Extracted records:
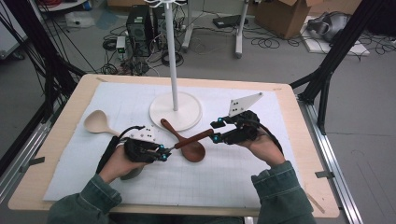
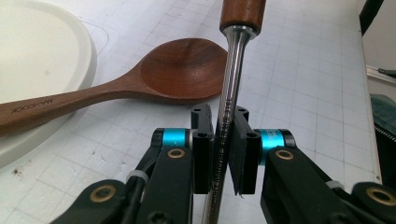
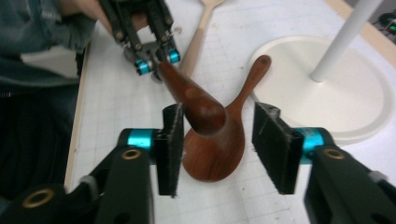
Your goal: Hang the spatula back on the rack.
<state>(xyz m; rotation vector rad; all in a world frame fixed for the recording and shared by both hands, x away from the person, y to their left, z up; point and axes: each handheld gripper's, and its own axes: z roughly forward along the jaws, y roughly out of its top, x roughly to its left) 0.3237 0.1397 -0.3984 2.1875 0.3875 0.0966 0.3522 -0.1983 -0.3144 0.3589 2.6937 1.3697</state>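
One utensil [image 1: 194, 138] spans grippers: left gripper [image 1: 166, 154] clamps steel shank; right gripper [image 1: 215, 131] parted around wooden handle.

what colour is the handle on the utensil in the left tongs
Dark reddish-brown wood handle on a silver metal shaft; clearest in the right gripper view.

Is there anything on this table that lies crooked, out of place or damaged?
One thing stands out: the dark wooden spoon lies with its handle end resting up on the white stand base, so it sits tilted. The utensil with the metal shaft is clamped by the left gripper above that spoon's bowl. No damage or spill is visible.
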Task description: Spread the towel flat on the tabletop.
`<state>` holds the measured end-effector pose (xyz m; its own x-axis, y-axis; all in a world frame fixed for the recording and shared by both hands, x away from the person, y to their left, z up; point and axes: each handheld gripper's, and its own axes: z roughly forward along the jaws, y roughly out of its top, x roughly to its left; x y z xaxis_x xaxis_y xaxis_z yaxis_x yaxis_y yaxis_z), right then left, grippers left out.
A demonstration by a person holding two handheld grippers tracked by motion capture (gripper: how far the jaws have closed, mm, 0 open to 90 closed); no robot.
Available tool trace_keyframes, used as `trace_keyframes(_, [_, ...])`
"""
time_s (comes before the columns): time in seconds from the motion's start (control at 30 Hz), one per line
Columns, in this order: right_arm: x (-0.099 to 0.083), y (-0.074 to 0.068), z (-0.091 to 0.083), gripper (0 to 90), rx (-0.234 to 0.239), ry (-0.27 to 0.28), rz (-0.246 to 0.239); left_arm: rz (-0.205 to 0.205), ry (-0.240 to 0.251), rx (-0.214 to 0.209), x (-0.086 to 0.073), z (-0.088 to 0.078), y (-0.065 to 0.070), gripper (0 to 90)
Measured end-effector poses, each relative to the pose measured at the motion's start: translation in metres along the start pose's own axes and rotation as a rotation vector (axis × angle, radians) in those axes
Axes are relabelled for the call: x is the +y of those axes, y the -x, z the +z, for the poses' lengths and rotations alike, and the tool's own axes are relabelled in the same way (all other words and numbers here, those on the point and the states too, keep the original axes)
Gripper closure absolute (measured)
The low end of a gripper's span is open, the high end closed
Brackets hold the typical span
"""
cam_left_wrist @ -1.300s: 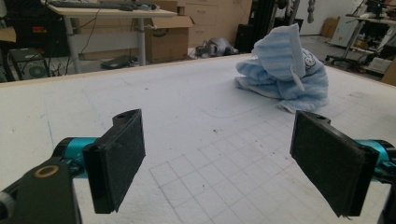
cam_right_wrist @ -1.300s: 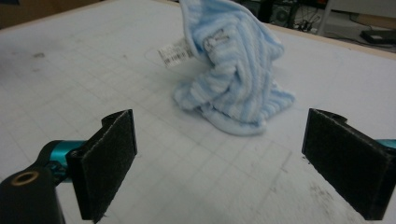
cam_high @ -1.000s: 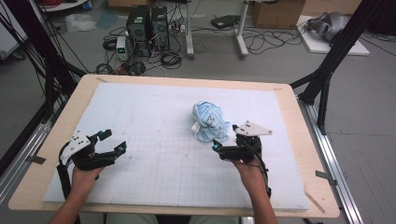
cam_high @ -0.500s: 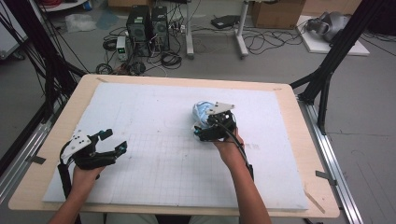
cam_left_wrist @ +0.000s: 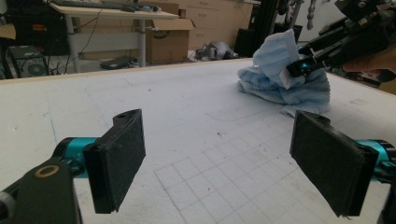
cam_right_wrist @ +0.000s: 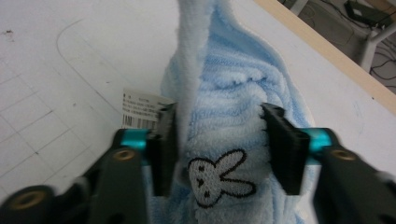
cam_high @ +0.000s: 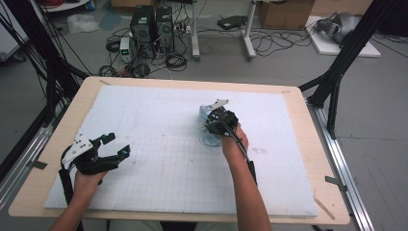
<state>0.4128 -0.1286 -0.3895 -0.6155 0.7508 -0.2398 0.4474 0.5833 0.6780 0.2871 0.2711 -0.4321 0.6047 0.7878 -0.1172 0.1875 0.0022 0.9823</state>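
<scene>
A lab or test room is shown here. A wooden bench [cam_high: 308, 159] is seen in the middle, and it is covered by a white mat [cam_high: 163, 163] marked with a grid. Black metal frame bars [cam_high: 344, 57] are set up at both sides of the bench. Behind it, two computer towers [cam_high: 154, 24] are placed on the grey floor [cam_high: 288, 62], and many black cables [cam_high: 284, 43] are spread around them. Cardboard boxes [cam_high: 286, 12] are kept at the back. In the left gripper view, a desk [cam_left_wrist: 102, 14] and wooden drawers [cam_left_wrist: 215, 21] are seen further away.
</scene>
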Motion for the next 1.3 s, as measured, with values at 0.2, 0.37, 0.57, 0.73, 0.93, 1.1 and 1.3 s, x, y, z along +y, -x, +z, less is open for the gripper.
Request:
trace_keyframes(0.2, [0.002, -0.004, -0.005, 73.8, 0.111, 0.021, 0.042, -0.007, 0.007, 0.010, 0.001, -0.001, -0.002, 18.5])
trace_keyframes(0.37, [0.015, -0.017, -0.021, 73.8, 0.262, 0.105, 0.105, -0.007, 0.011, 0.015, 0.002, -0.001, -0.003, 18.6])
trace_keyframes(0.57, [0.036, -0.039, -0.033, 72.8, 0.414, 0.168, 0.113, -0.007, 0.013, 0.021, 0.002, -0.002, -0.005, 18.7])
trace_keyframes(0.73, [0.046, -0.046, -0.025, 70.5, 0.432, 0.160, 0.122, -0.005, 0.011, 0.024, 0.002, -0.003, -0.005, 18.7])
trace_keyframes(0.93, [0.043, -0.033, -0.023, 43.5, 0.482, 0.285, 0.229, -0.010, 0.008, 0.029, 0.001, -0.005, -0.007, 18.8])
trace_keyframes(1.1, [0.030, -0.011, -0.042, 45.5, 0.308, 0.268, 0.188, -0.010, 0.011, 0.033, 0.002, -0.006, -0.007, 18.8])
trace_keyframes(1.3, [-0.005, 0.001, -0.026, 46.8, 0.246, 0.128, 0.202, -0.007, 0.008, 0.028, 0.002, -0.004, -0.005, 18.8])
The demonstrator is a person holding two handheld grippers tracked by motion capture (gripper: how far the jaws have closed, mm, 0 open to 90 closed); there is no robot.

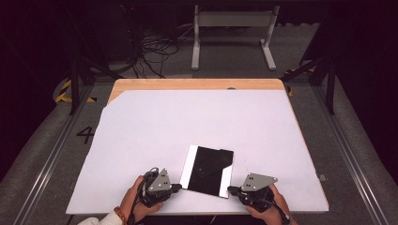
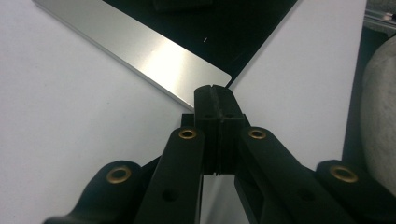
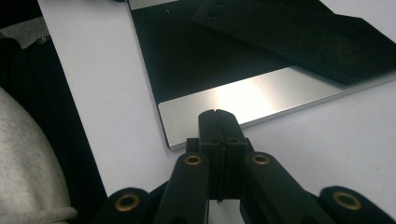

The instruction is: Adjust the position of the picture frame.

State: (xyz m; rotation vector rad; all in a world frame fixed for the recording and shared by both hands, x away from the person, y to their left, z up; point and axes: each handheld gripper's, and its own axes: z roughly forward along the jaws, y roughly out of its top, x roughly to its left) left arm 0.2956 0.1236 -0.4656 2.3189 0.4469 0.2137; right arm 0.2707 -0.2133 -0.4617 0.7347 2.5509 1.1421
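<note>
Worktop: we see a white sheet laid over a wooden worktop, whose bare wood shows along the far edge.
Plate: we have a flat black plate with silver strips down two opposite sides, lying slightly askew near the front edge of the sheet, between our two hands.
Black piece: in the right gripper view we spot a flat dark piece with small holes lying on the plate's black face and running past its edge.
Left gripper: our left gripper rests low on the sheet just beside the plate's left silver strip; in the left gripper view its tip sits right at the strip's near corner, and we cannot tell if it touches.
Left fingers: pressed tight together, and we see nothing between them.
Right gripper: our right gripper sits at the plate's near right corner; in the right gripper view its tip overlaps the edge of the silver strip.
Right fingers: closed flat against each other as well, and we see them gripping nothing.
Hands: we see each hand wrapped round its gripper at the front edge, a beaded band on the left wrist.
</note>
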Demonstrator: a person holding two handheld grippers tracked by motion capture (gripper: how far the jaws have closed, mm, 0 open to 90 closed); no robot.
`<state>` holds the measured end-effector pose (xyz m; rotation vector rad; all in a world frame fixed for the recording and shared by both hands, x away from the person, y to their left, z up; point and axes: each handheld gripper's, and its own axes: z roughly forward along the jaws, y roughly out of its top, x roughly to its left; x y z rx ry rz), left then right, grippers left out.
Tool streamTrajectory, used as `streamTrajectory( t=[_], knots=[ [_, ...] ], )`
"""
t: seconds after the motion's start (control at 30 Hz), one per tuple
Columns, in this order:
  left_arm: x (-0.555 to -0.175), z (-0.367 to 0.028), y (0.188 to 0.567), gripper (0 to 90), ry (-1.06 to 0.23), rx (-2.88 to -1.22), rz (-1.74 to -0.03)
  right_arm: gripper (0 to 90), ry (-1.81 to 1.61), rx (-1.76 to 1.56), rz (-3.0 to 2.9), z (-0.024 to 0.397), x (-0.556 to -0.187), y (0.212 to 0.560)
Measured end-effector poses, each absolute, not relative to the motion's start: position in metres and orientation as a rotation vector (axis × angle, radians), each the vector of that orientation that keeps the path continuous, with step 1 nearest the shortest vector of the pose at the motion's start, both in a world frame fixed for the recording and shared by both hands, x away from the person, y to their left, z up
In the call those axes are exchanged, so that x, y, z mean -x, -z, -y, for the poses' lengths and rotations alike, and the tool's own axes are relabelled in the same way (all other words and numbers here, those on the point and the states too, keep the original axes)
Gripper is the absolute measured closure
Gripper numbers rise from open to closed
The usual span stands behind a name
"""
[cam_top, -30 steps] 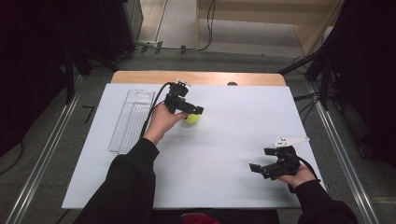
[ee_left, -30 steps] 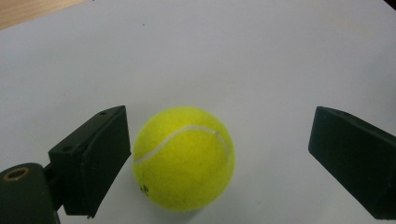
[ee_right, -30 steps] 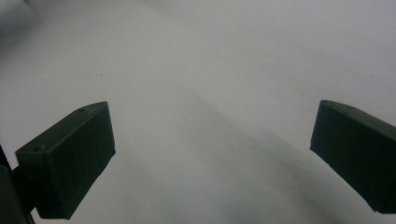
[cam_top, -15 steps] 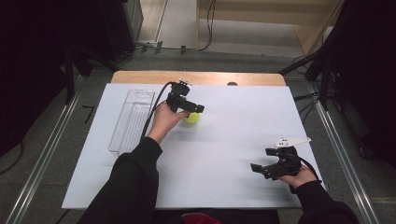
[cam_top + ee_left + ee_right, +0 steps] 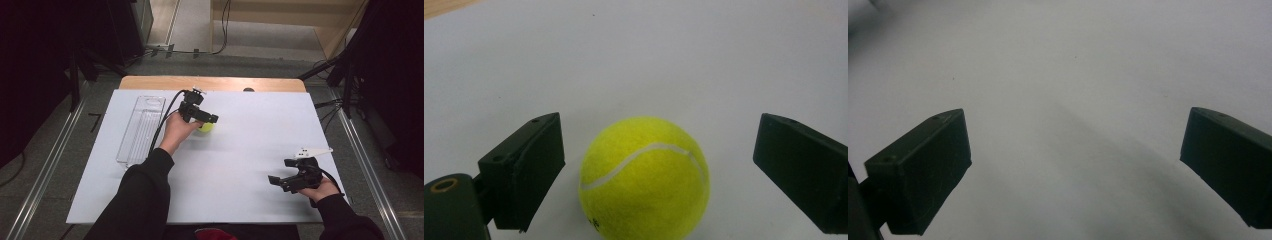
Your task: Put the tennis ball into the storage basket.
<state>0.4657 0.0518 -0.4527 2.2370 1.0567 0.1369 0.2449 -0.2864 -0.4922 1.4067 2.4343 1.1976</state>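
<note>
A yellow-green tennis ball (image 5: pixel 206 128) (image 5: pixel 644 177) rests on the white table sheet (image 5: pixel 250 150), a little left of centre toward the far side. My left gripper (image 5: pixel 207 120) (image 5: pixel 659 127) reaches over it from the left. Its black jaws stand open on either side of the ball, with a gap at each side and no pad touching. My right gripper (image 5: pixel 281 171) (image 5: pixel 1073 120) hovers low over the bare sheet at the near right. It is open, with nothing between its jaws.
A clear plastic tray (image 5: pixel 142 127) lies lengthwise along the left side of the sheet, next to my left forearm. A strip of wooden tabletop (image 5: pixel 210 82) shows beyond the sheet's far edge. Dark stands and cables surround the table.
</note>
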Motion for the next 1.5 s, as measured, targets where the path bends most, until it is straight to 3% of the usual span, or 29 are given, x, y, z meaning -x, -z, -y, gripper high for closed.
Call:
streamTrajectory(
  t=[1.5],
  knots=[
    [-0.465, -0.053, 0.490, 6.7, -0.138, -2.270, -1.126, 0.0, -1.194, -1.400, -2.454, 0.285, -0.245, 0.494]
  ],
)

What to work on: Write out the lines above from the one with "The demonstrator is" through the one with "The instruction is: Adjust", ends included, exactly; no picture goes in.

Task solution:
The demonstrator is a person holding two handheld grippers tracked by motion capture (gripper: how far the jaws have closed, mm, 0 open to 90 closed); there is no robot.


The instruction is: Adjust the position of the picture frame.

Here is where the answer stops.